====== Data excerpt ======

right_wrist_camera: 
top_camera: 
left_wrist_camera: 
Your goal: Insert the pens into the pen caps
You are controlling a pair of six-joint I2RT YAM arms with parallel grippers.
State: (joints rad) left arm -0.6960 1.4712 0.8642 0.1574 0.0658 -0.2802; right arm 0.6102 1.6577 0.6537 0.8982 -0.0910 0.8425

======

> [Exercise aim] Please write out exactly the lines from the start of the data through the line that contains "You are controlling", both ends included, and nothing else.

> [Reply]
right_wrist_camera: 
top_camera: 
left_wrist_camera: 
Your goal: Insert the pens into the pen caps
You are controlling a pair of six-joint I2RT YAM arms with parallel grippers.

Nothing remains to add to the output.